Figure 3. Customised/personalised nutrition is attractive in principle but more complex in practice

Consumers’ attitude towards 3D printed food

Providing that 3D food printing is technically possible and commercially viable, consumer acceptance of 3D printed food is critical if it is ever to see widespread commercial implementation. If consumers reject the technology, then technical feasibility is irrelevant. A panel of 215 consumers was recruited to assess consumer awareness of the technology, their willingness to consume and buy 3D printed food, and interest in 3D printing food at home. Only a third of the respondents (36%) had heard about 3D printed foods, but a third of the respondents who were aware of 3D printed foods (33%) thought they could not explain what it is. These results highlight a lack of communication to the consumers that would need to be mitigated to increase the potential future sales of 3D printed foods. After being shown a definition and pictures of 3D printed foods, most respondents (83%) would consider eating 3D printed food. The principal reason mentioned by respondents considering eating 3D printed food was the novelty of such foods (75%). The new sensory experience (51%), appealing/creative shapes (47%), late customisation (44%) and food waste reduction potential (43%) were other reasons chosen by around half of the respondents. In contrast, the principal reason cited by the respondents rejecting 3D printed foods was the perception that the product would have undergone a high level of processing (67%). Additional concerns included the likely presence of artificial ingredients (50%), poor texture (50%), bland taste (47%) and safety concerns (42%). The 3D printed foods that receptive respondents would consider eating the most were sweet products (78%) including biscuits, chocolate, sweets, cake decorations and cakes, while they showed less interest for 3D printed ready meals and meat products (56% and 53% respectively). When asked about buying 3D printed foods, the majority of respondents (59%) found the idea either somewhat (44%) or very (15%) appealing.

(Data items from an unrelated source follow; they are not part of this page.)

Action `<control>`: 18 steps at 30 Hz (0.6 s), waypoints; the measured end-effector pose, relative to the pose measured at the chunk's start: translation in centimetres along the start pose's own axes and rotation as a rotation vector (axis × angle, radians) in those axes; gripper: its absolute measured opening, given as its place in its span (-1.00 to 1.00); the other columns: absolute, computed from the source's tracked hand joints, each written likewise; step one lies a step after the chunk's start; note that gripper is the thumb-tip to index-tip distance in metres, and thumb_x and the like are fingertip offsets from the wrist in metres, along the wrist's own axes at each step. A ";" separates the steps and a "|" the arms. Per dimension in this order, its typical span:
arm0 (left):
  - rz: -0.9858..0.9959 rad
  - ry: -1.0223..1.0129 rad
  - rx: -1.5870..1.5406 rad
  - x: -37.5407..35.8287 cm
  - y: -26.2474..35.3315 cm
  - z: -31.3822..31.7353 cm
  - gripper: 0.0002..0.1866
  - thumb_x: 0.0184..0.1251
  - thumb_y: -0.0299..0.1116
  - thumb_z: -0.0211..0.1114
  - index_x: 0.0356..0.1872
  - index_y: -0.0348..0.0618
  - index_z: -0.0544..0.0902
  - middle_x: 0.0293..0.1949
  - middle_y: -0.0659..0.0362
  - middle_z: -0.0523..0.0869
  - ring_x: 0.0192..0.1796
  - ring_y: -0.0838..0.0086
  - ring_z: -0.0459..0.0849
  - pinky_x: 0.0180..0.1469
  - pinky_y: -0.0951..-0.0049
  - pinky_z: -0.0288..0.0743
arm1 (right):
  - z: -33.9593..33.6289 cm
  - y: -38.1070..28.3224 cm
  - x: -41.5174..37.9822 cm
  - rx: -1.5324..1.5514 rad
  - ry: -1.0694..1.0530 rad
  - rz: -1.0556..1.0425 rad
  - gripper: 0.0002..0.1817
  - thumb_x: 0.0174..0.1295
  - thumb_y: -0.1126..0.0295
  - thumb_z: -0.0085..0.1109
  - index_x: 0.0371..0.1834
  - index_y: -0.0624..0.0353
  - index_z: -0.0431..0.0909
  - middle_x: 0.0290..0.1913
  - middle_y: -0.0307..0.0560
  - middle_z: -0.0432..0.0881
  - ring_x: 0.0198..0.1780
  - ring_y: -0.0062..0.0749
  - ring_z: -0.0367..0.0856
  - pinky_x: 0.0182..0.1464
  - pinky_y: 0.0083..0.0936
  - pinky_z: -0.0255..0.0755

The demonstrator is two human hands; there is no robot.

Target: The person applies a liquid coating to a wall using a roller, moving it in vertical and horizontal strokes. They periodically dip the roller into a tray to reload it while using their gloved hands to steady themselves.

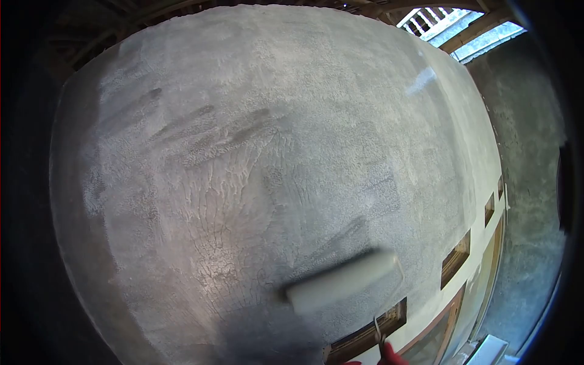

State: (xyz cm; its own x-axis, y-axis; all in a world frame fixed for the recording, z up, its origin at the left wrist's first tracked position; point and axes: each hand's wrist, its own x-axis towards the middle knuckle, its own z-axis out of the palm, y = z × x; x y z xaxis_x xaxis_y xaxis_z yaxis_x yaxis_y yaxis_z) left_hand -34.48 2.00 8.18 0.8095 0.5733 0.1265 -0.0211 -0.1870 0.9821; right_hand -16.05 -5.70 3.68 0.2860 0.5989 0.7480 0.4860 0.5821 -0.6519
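At the far left the wall (pixel 182 152) is a rough plastered surface. Its left edge is darker and grey, and further in it becomes whitish with a grainy texture. In the upper left part there are some dark slanted streaks, and near the middle there are fine cracks and wavy ridges in the coat.

More to the right, in the lower middle, the paint roller (pixel 344 281) lies against the wall. Its sleeve is a pale off-white cylinder, tilted so that the right end is higher than the left end, and it looks a little blurred. A dark shadow stands just above it on the wall. From the right end a thin metal frame (pixel 389 310) bends down to the handle at the bottom edge.

No brand, label or writing can be read anywhere.

At the bottom edge, just below the frame, a small red part of a hand (pixel 392 356) is visible, maybe a glove. The roller sleeve is above and left of it, well apart from the fingers. Which hand it is, and how its fingers are closed, I cannot tell.

To the right, wooden window frames (pixel 456 258) sit in the wall, and a railing (pixel 426 21) shows at the top.
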 end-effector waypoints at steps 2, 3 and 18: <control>0.058 0.128 0.143 -2.8 7.3 -0.5 -0.64 0.48 -0.23 0.00 0.15 -0.22 0.43 -0.11 0.19 0.57 -0.13 0.54 0.53 -0.07 0.51 0.43 | -0.1 -3.6 5.9 -0.035 0.118 -0.224 -0.37 0.13 0.76 -0.11 0.36 0.26 0.22 0.28 0.14 0.38 0.11 -0.30 0.48 0.06 -0.48 0.39; 0.120 0.207 0.168 -3.8 9.3 -1.0 -0.63 0.48 -0.20 0.00 0.14 -0.23 0.43 -0.12 0.19 0.58 -0.15 0.55 0.53 -0.09 0.51 0.44 | -0.9 -4.7 8.1 -0.014 0.016 -0.103 -0.32 0.10 0.76 -0.07 0.39 0.30 0.13 0.32 0.22 0.29 0.35 -0.17 0.28 0.21 -0.42 0.29; 1.063 1.604 0.823 -15.9 21.7 -15.5 -0.69 0.50 -0.27 -0.13 0.00 -0.26 0.48 -0.04 0.08 0.53 -0.09 0.39 0.53 0.00 0.37 0.41 | -3.5 -31.9 41.1 -0.355 0.171 -0.419 -0.46 0.35 0.14 -0.17 0.40 -0.04 0.21 -0.50 -0.20 0.45 -0.54 -0.56 0.40 -0.46 -0.55 0.40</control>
State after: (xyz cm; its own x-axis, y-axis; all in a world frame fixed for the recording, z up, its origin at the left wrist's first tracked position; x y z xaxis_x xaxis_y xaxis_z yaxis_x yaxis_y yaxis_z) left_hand -56.94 1.22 29.66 -0.4494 -0.0288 0.8929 0.5432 -0.8023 0.2475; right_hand -16.87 -1.59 55.63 0.1244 0.2417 0.9624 0.8255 0.5129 -0.2355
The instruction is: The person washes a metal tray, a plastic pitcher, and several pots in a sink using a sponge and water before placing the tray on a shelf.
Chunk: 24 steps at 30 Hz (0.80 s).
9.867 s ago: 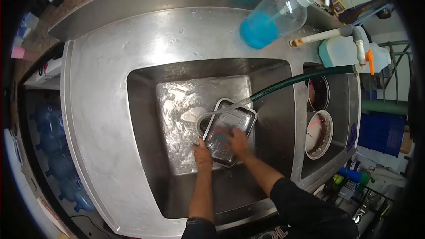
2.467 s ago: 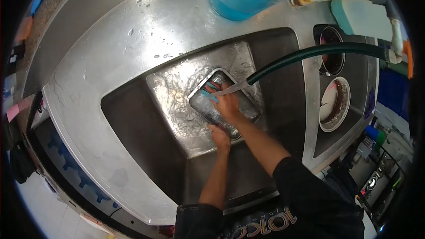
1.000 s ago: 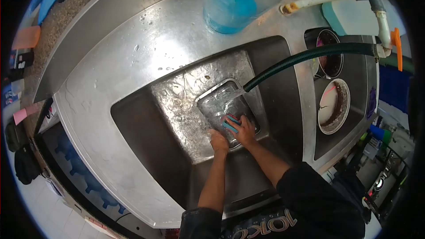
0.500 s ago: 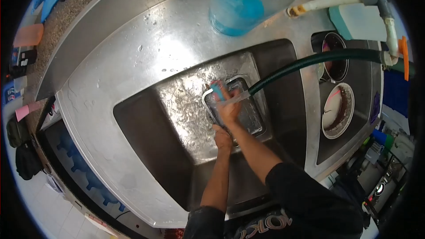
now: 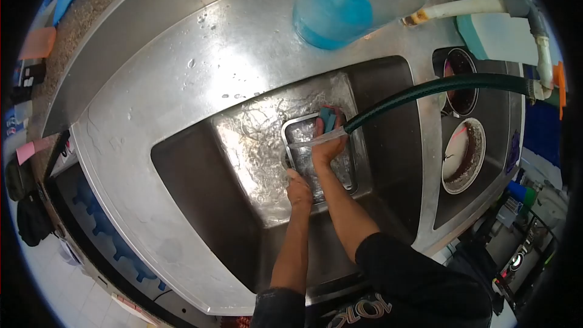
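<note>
A rectangular metal pan (image 5: 285, 135) with a pale rim lies in the sink basin (image 5: 197, 188). My left hand (image 5: 300, 191) is closed at the pan's near left edge, gripping it with the thumb on top. In my right hand (image 5: 328, 147) is a blue sponge (image 5: 328, 119) with some red on it, over the pan's far right part. From a green hose (image 5: 425, 87) water runs leftward across my right hand and into the pan. Parts of the pan are hidden beneath my right hand and forearm.
A clear container (image 5: 334, 15) with blue liquid stands behind the basin. The second basin on the right holds a dark pot (image 5: 460, 82) and a white-coated round pan (image 5: 463, 155). Corroded pipework (image 5: 455, 9) with an orange handle (image 5: 562, 91) is at the back right.
My right hand has moved the sponge to the right across the pan, toward its far edge. My left hand stays on the pan's edge. The view has shifted slightly.
</note>
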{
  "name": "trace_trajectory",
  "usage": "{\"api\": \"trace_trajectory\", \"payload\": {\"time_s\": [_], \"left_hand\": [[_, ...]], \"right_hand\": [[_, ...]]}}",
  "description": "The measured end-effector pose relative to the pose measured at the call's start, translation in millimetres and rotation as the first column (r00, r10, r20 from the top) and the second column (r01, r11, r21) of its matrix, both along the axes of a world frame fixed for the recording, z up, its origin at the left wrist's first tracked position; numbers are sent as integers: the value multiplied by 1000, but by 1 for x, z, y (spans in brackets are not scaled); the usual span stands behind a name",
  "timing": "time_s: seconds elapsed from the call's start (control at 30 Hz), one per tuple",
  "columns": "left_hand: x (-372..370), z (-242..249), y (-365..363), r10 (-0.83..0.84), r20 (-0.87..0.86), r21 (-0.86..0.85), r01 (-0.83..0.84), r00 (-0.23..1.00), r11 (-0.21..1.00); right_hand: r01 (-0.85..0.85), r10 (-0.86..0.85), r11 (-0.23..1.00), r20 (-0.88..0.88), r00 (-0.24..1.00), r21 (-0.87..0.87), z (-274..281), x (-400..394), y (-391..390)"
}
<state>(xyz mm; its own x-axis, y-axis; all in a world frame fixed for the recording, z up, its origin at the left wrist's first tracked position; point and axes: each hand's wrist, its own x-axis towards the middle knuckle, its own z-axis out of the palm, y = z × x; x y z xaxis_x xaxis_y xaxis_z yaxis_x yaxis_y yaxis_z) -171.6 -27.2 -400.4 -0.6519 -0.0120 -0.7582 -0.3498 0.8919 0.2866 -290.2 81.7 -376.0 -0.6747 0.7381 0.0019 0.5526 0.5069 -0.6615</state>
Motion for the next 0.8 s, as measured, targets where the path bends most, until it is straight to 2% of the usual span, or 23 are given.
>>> {"api": "trace_trajectory", "payload": {"time_s": [0.03,0.07,0.1,0.17,0.23,0.27,0.3,0.33,0.37,0.43,0.47,0.53,0.57,0.63,0.67,0.73,0.8], "left_hand": [[6,-6,4,22,0,0,-22,1000,1000],[14,-9,6,39,5,3,-39,999,999],[16,-11,10,34,0,21,-34,999,999],[21,-13,9,146,-42,52,-143,988,988],[30,-40,-4,160,-127,125,-145,979,982],[10,-12,-1,171,55,50,-174,984,983],[13,-17,-4,177,19,50,-178,984,983],[23,-44,-15,97,-100,80,-89,990,993],[24,-60,-23,-5,-80,39,8,997,999],[5,-25,-16,242,-81,134,-230,967,964],[-3,-13,-13,234,-105,157,-216,967,964],[-9,7,-13,95,-99,66,-89,991,994],[-10,2,-19,91,-121,79,-82,989,994],[-23,-24,-31,16,-152,32,-11,988,999],[-37,-15,-24,19,-180,45,-11,983,999],[-58,22,-22,8,-449,5,-6,893,1000],[-93,59,-2,0,-450,24,12,893,1000]], "right_hand": [[118,-111,993,-186,976,23,-6,-3,2],[-47,35,994,122,992,98,5,2,-5],[-265,256,952,75,964,155,6,7,-4],[-491,474,864,153,867,110,14,15,1],[-501,500,866,61,864,-1,-7,27,8],[-467,453,884,233,860,4,-18,36,10],[-492,487,868,306,818,-66,-6,42,13],[-498,505,853,487,713,-154,5,47,21],[-425,466,883,458,757,-197,9,63,23],[-431,525,851,487,698,-300,42,78,31],[-455,557,830,458,692,-322,57,86,30],[-498,616,786,393,682,-367,88,112,27],[-519,637,767,350,686,-378,102,122,28],[-476,608,677,60,792,-562,126,144,39],[-489,612,700,85,786,-520,150,150,53],[-456,575,734,102,812,-504,195,169,82],[-385,497,736,58,866,-557,227,187,117]]}}
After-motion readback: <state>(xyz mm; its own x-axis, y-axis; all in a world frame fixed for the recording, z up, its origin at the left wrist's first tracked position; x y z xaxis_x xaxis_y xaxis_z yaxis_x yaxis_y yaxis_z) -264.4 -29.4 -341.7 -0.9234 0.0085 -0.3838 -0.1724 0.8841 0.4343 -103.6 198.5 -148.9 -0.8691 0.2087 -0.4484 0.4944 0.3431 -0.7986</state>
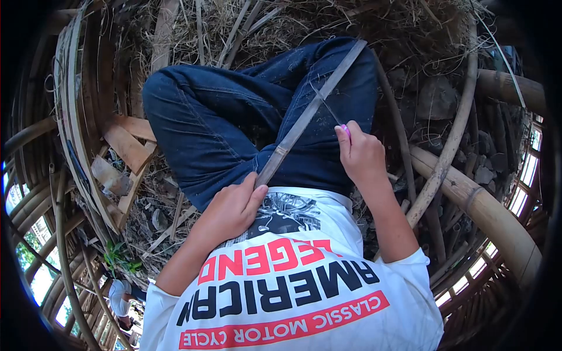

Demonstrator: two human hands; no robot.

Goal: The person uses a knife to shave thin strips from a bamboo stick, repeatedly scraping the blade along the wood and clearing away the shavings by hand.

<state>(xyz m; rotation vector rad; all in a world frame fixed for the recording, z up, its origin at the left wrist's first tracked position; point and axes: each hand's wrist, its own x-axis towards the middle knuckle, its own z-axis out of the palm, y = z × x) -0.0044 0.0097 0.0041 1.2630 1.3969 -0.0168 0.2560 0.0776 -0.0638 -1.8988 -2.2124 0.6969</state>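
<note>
A long flat bamboo strip (304,120) lies diagonally over my crossed legs in dark jeans, its far end on the knee at the upper right. My left hand (237,202) is closed round the strip's near end, by my waist. In my right hand (360,149) is a knife with a pink handle (345,130), fingers wrapped round it. The knife's thin dark blade (331,108) points up and left, its tip at the strip's edge. A thin curl of shaving is near the tip.
Long split bamboo strips (73,117) curve along the left, beside wood offcuts (129,146). Thick bamboo poles (468,199) and stones (436,99) are at the right. Dry straw (380,23) covers the ground ahead. Another person (120,295) is at the lower left.
</note>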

Attitudinal differences were investigated between genders and age groups based on the respondents’ answers and characteristics. Males showed a more positive attitude towards 3D printed food than females, as a higher proportion of males would consider eating 3D printed food (92% for males vs 80% for females). Interestingly, male respondents were more likely to buy 3D printed meat products than females, whereas more female respondents found the idea of buying 3D printed cake decorations appealing. In terms of opinions by age, two groups were evaluated: younger respondents (18-39 years old) and older respondents (40-69 years old). A significantly higher proportion of younger respondents found the ideas of buying 3D printed food and printing food at home appealing (69% and 74% respectively) compared with the older respondents (52% and 58%respectively).

Conclusions/ future perspectives

3D printing of foods is already in commercial use. Generally speaking, it is being used for relatively low volume, novelty applications like customised chocolate, cake decorations or for use in high end restaurants to create a unique dining experience. It is without question that intricate and impressive designs can be printed that would be difficult to reproduce with conventional technologies. A major limitation of current approaches is speed of printing which can be of the order of 5-15 minutes depending on the complexity of the design. Some form of multi-head or serial printing designs are needed before high-speed, industrial 3D food printing looks feasible from the perspective of throughput and cost.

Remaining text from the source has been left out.